二〇二三年八月三日から六日まで、韓国の釜山にて開催された第一八回東北アジア・キリスト者文学会議に参加する機会を得た。本会議の創始は一九八七年に遡る。隔年で日韓両国で交互に開催し、文学に携わる東北アジアのキリスト者が広義のキリスト教文学を対象に討議し、互いに研鑽と交流を深め、文学を通して福音の伝播に資することを目的としている。コロナ禍による二年間の延期を経ての開催であり、韓国側から三十名、日本側から九名が参加した。酷暑の日本を脱出し、眩い夏の陽射しが青い海と白い街に照り映えるなか、副会長の梁汪容氏、宋廷宇氏らが金海国際空港で温かく出迎えて下さった。 水営路教会エレブー教育館を会場に行われた三泊四日の集いは、任満浩会長による挨拶と日本側代表の柴崎聰氏による答辞で幕を開けた。水営路教会重唱団の美しい合唱と心づくしの韓国料理によるレセプションが続き、第十二回アジア・キリスト教文学賞が詩人で藍理教神学大学名誉教授の閔泳珍氏に授与された。
全体テーマは「私(私たち)にとってイエス・キリストは誰なのか」であり、金奉郡氏の基調講演「キリスト教作家の自己同一性回復」はこの問いかけへの対峙を促すものであった。プログラムの中心は、あらかじめ選定された日韓のキリスト教詩・小説に対して各々両国から行われる発題と質疑応答である。本多寿の詩「聖夢譚・拾遺(1)」「同(2)」について宋廷宇氏と岡野絵里子氏、李承雨の短編小説『心の浮力』について朴南?氏と芹川哲世氏、閔泳珍の詩「幼いイエス」「ユダの口づけ」について服部剛氏と南錦煕氏、太宰治の短編小説『駈込み訴え』について金鐘曾氏と奥野政元氏がそれぞれ発題を行い、参加者の間で熱い議論が交わされた。

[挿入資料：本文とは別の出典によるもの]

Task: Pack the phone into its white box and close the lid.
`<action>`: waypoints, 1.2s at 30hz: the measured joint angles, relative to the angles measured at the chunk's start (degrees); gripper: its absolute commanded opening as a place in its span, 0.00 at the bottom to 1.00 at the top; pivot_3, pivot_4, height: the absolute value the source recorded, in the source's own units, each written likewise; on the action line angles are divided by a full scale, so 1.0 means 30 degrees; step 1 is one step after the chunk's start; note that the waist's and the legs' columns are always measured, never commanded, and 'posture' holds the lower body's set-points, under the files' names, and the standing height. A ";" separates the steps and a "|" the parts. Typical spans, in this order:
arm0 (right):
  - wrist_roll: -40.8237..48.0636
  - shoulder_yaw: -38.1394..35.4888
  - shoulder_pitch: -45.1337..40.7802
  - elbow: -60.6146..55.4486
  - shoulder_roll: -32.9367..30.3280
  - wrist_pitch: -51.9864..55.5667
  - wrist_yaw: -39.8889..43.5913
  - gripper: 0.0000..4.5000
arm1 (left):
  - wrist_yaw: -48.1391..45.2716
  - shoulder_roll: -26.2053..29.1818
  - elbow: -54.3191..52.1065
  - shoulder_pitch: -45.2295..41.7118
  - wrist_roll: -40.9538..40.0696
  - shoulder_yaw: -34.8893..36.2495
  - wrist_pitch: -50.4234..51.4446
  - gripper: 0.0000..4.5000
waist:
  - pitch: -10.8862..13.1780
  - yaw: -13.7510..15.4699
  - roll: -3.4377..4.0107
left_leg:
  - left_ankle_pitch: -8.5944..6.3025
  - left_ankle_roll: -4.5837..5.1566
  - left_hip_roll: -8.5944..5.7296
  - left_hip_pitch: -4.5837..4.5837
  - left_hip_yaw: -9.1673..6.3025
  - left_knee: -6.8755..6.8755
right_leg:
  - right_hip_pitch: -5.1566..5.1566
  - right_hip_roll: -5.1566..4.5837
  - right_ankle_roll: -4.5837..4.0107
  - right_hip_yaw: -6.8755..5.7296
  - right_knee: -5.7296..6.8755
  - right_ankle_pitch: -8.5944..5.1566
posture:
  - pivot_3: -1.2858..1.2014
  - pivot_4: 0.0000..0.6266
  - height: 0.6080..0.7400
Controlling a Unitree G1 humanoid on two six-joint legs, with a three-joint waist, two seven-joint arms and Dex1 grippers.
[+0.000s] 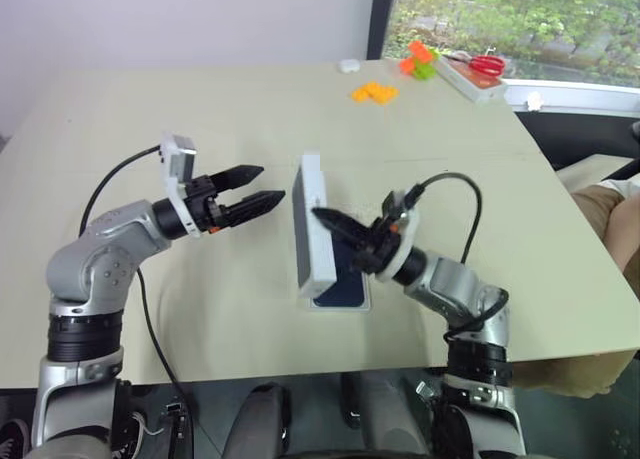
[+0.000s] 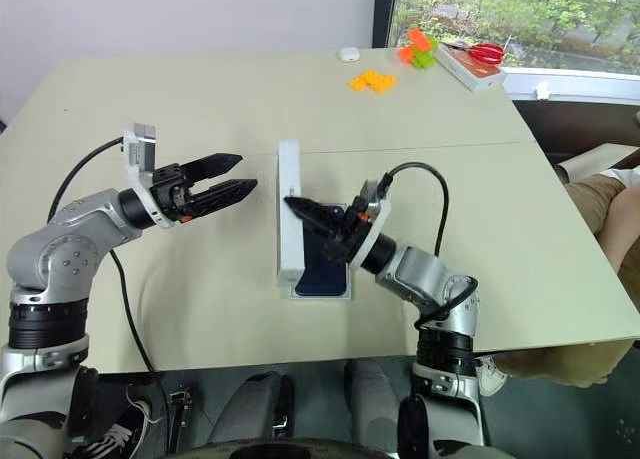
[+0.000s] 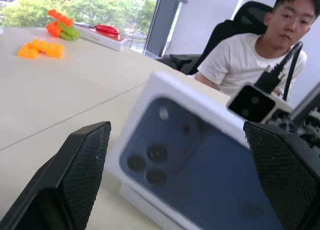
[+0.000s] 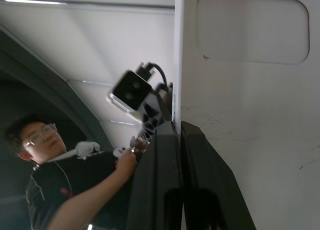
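The lid [image 1: 309,229] stands on edge, tilted over the white box [image 1: 338,297] where the phone [image 1: 340,284] lies, mid-table [image 1: 200,109]. The right hand [image 1: 322,217] is clenched on the lid's edge. The left hand [image 1: 258,187] hovers released just beside the lid's printed face. Orange blocks [image 1: 375,93], scissors [image 1: 487,64] and a seated person [image 3: 250,54] lie beyond.

You see the white cardboard lid [image 1: 312,222] standing on edge just ahead of your right gripper [image 1: 322,217], over the dark navy-blue phone [image 1: 340,288] in the white box [image 1: 364,301]; your left gripper [image 1: 256,187] hovers left of it.
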 measured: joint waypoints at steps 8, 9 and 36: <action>0.0011 0.1029 -0.0006 0.0035 0.0100 -0.0758 0.0560 0.00 | -0.0776 0.1185 -0.0550 0.1301 -0.0656 0.0137 0.0742 0.37 | 0.0000 0.0018 0.0000 | 0.0001 -0.0001 0.0017 0.0003 -0.0012 0.0005 | 0.0003 0.0028 0.0001 0.0001 0.0001 -0.0006 | 0.52 0.24 1.00; 0.0011 0.1184 0.0003 0.0037 0.0127 -0.0797 0.0579 0.00 | -0.0788 0.1187 -0.0602 0.1339 -0.0729 0.0141 0.0762 0.24 | 0.0000 0.0019 0.0000 | 0.0001 -0.0001 0.0015 0.0002 -0.0011 0.0005 | 0.0002 0.0026 0.0002 0.0001 0.0000 -0.0006 | 0.52 0.24 1.00; -0.0249 0.3693 0.1018 0.0381 -0.3055 -0.3974 0.0763 0.31 | -0.0699 0.0146 -0.1251 0.3269 0.1340 -0.2155 -0.0766 0.00 | -0.0004 0.0085 -0.0007 | -0.0001 0.0001 -0.0004 0.0001 0.0000 0.0016 | 0.0019 0.0004 0.0016 0.0019 -0.0013 -0.0013 | 0.52 0.24 1.00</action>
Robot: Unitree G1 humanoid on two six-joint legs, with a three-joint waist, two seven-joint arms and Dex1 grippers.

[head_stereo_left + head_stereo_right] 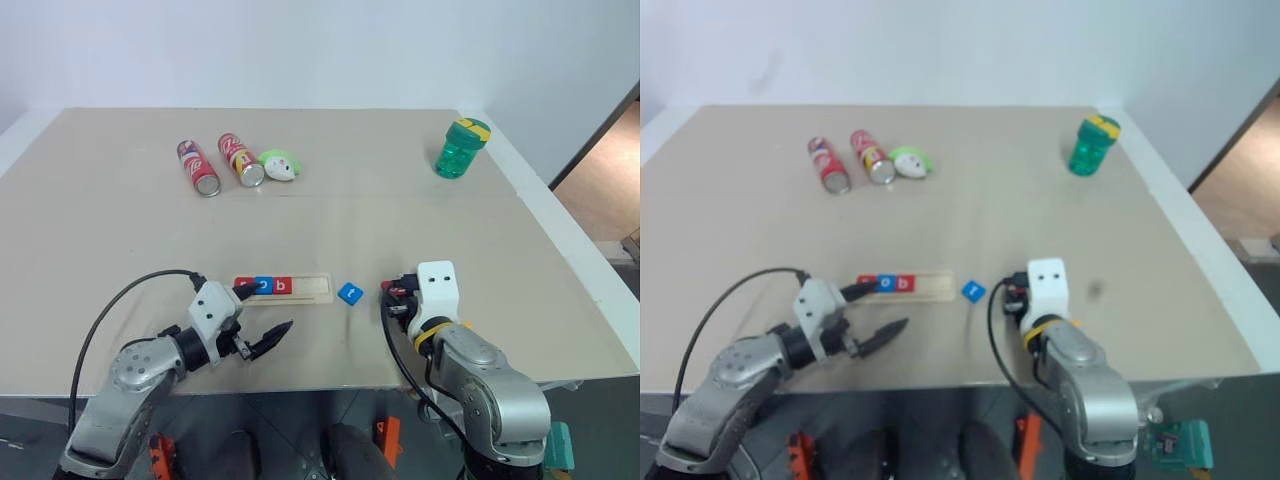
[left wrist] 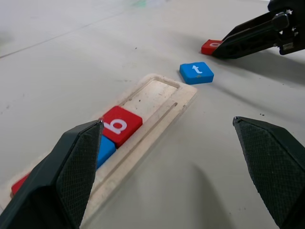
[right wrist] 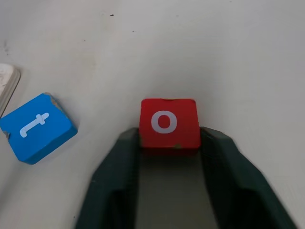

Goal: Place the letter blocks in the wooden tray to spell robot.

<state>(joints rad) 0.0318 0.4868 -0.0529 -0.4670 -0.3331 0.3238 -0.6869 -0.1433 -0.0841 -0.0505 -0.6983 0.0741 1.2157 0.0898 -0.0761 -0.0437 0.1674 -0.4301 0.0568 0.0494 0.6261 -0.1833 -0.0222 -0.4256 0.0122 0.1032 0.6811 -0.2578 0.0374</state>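
The left pincer [image 1: 265, 318] gapes wide, hiding the first red tile in the pale wooden tray [image 1: 312, 288] – blue and red "b" follow. At three o'clock lies blue "t" [image 1: 350, 293]; beyond, the right pincer [image 3: 169, 143] grips red "o" [image 3: 168, 123].

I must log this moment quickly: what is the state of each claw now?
Left claw: open, holding nothing, beside the wooden tray.
Right claw: fingers on both sides of the red o block; a real grip cannot be told.

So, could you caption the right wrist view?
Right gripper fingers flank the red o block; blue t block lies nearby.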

存在の痛みに震え、その悲しみと愛が一つに結ばれていくような本多詩人の詩語、そして岡野・宋両氏による発題には、特に心響くものがあった。初読の李承雨の小説は、旧約聖書のエサウとヤコブの兄弟物語を下敷きに、家族という卑近で日常的な次元で露わにされる愛の諸相の繊細な振幅を浮かび上がらせる。神学者でもある閔泳珍氏の詩、また一人称語りを存分に生かした太宰の短編は、共にイスカリオテのユダをモチーフとするが、前者は特に議論を呼び起こした。キリスト教や聖書的世界を題材にした文学作品の場合、重心が「キリスト教信仰」にあるか「文学」にあるかは、作者の立つ地平によって異なるうえに、作品自体をどう評価・解釈するかは、読み手がいずれの側に軸足を置いて受容するかでも異なる。それが「キリスト教文学」の困難であり両義性でもあり、この自覚が文学とキリスト教の双方にわたる豊かな創造性に繋がるのだろう。さらに付言すれば、作品空間にそれとは異質の垂直的な次元からの美や救いの光を垣間見せるか、切り拓きうるかが「キリスト教文学」には問われている。
三日目午後の文化体験では、朝鮮戦争(韓国戦争)で戦死した国連軍戦没者の墓地、在韓国連記念公園を見学し、平和を祈念する思いを新たにした。その後、日本代表団側主催の夕食会がザガルチ市場で催され、歓談を楽しんだ。これまでの会議参加者の詩文を収めた日韓対訳のアンソロジー集『あなたは共におられる』(同会議編、創造文藝社、二〇二三年)が発刊され、韓国キリスト教現代詩人の豊かな創作活動を知ったのは貴重な体験であった。健康面の不安から直前まで参加を躊躇っていたが、言葉を交わした幾人もの詩人から美しい詩集を頂戴し、文学的交流の悦ばしいひと時を味わった。
後援のキリスト教文書センター、実行委員会代表の柴崎聰氏、補佐された市川真紀氏、宋廷宇氏、司会進行・通訳の権宅明氏、権ヨセフ氏はじめ関係諸氏に感謝申し上げる。